I have already spoken of our aptitude to be frightened by a chimera, and deceived by such words as “nature” and “cause.” Laws and rules, by which we express Order, are restrictive only in a condition of intelligence short of completeness, only therefore in that province of thought which concerns itself with material facts. The musician is not fettered by the laws of harmony, but only by those of discord. The truly virtuous man, remarks Aristotle, never has occasion to practise self-denial. Hence, mathematically, “the theory of the intellectual action involves the recognition of a sphere of thought from which all limits are withdrawn.”[105-1] True freedom, real being, is only possible when law as such is inexistent. Only the lawless makes the law. When the idea of the laws of order thus disappears in that of free function consistent with perfect order, when, as Kant expresses it, we ascend from the contemplation of things acting according to law, to action according to the representation of law,[105-2] we can, without audacity, believe that we have penetrated the secret of existence, that we have reached the limits of explanation and found one wholly satisfying the highest reason. Intelligence, not apart from phenomena, but parallel with them, not under law, but through perfect harmony above it, power one with being, the will which is “the essence of reason,” the emanant cause of phenomena, immanent only by the number of its relations we have not learned, this is the satisfying and exhaustive solution. The folly lies not in claiming reason as the absolute, but in assuming that the absolute is beyond and against reason.

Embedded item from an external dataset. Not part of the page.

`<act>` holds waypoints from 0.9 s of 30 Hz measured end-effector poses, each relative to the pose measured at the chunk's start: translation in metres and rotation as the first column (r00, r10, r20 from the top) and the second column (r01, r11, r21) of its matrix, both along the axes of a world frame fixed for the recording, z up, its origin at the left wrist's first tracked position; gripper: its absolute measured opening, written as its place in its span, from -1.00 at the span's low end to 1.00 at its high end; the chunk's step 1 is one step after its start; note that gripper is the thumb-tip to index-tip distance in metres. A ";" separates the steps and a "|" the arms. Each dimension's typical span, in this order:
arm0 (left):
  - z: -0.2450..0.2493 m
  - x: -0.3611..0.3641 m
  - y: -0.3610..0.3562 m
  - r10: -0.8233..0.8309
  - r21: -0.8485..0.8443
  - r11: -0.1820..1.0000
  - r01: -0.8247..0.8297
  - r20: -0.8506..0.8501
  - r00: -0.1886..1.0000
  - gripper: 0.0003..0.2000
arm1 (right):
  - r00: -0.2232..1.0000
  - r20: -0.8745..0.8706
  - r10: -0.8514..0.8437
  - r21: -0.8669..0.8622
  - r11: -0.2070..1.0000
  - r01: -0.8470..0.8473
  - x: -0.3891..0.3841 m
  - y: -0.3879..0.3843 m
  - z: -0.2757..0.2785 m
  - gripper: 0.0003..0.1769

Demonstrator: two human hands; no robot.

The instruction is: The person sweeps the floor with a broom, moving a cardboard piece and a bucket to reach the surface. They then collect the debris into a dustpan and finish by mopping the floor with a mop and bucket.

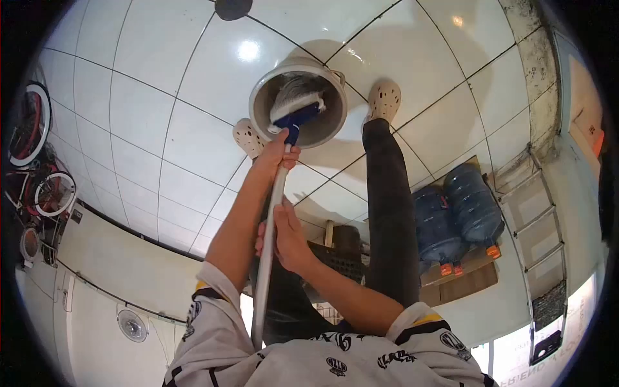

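A mop with a pale pole (264, 284), blue head piece (300, 119) and grey-white strands (298, 95) slants away from my body. Its strands lie inside a round whitish bucket (257, 106) on the floor. My left hand (277, 153) is closed around the pole just below the blue piece, close to the bucket's near rim. Lower down, nearer my chest, my right hand (290, 238) wraps the same pole, its thumb lying along it and fingertips showing on the other side.
White tiles (155, 122) cover the floor, and my feet in beige clogs (385, 98) flank the bucket. Large blue water jugs (474, 203) are on the right, beside a metal ladder (548, 242). Bicycles (48, 187) stand on the far left. A dark round object (233, 8) is at the top.
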State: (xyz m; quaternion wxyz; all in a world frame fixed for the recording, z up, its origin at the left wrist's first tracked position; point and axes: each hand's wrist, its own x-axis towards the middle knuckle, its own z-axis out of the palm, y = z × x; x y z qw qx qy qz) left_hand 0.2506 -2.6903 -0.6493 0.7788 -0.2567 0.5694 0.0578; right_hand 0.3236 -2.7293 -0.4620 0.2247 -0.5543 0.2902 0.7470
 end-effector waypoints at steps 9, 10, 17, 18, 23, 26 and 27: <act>-0.131 0.018 0.017 0.009 0.065 0.998 -0.007 -0.041 0.999 -0.58 | 0.863 0.202 0.462 0.024 0.879 -0.476 0.002 0.010 -0.155 -0.65; -0.154 0.012 0.006 0.215 -0.071 0.974 -0.217 -0.028 0.976 -0.64 | 0.843 0.181 0.506 0.030 0.854 -0.519 0.005 0.011 -0.156 -0.64; -0.058 0.012 -0.026 0.689 -0.091 0.718 -0.691 0.238 0.685 -0.68 | 0.692 0.082 0.717 0.307 0.642 -0.702 0.045 0.002 -0.042 -0.51; -0.024 0.011 -0.032 0.688 -0.062 0.715 -0.696 0.236 0.686 -0.67 | 0.732 -0.053 0.679 0.362 0.696 -0.620 0.061 -0.003 -0.032 -0.47; 0.148 0.019 -0.023 0.871 -0.210 0.490 -0.846 0.169 0.462 -0.57 | 0.986 -0.157 0.054 -0.104 0.992 -0.071 0.095 -0.051 -0.094 -0.05; 0.218 0.022 -0.014 0.954 -0.305 0.296 -0.905 0.136 0.266 -0.49 | 0.918 -0.227 -0.324 -0.340 0.910 0.237 0.066 -0.042 -0.112 -0.01; 0.238 0.024 -0.014 0.965 -0.302 0.260 -0.917 0.103 0.240 -0.47 | 0.831 -0.323 -0.454 -0.226 0.889 0.398 0.051 -0.044 -0.122 0.00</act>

There is nothing new in this explanation; and it is none the worse for being old. If Anaxagoras discerned it dimly, and many a one since him has spoken of Intelligence, Reason, Nous or Logos as the constructive factor of the creation; if “all the riper religions of the Orient assumed as their fundamental principle that unless the Highest penetrates all parts of the Universe, and itself conditions whatever is conditioned, no universal order, no Kosmos, no real existence is thinkable;”[106-1] such inadequate expressions should never obscure the truth that reason in its loftiest flights descries nothing nobler than itself.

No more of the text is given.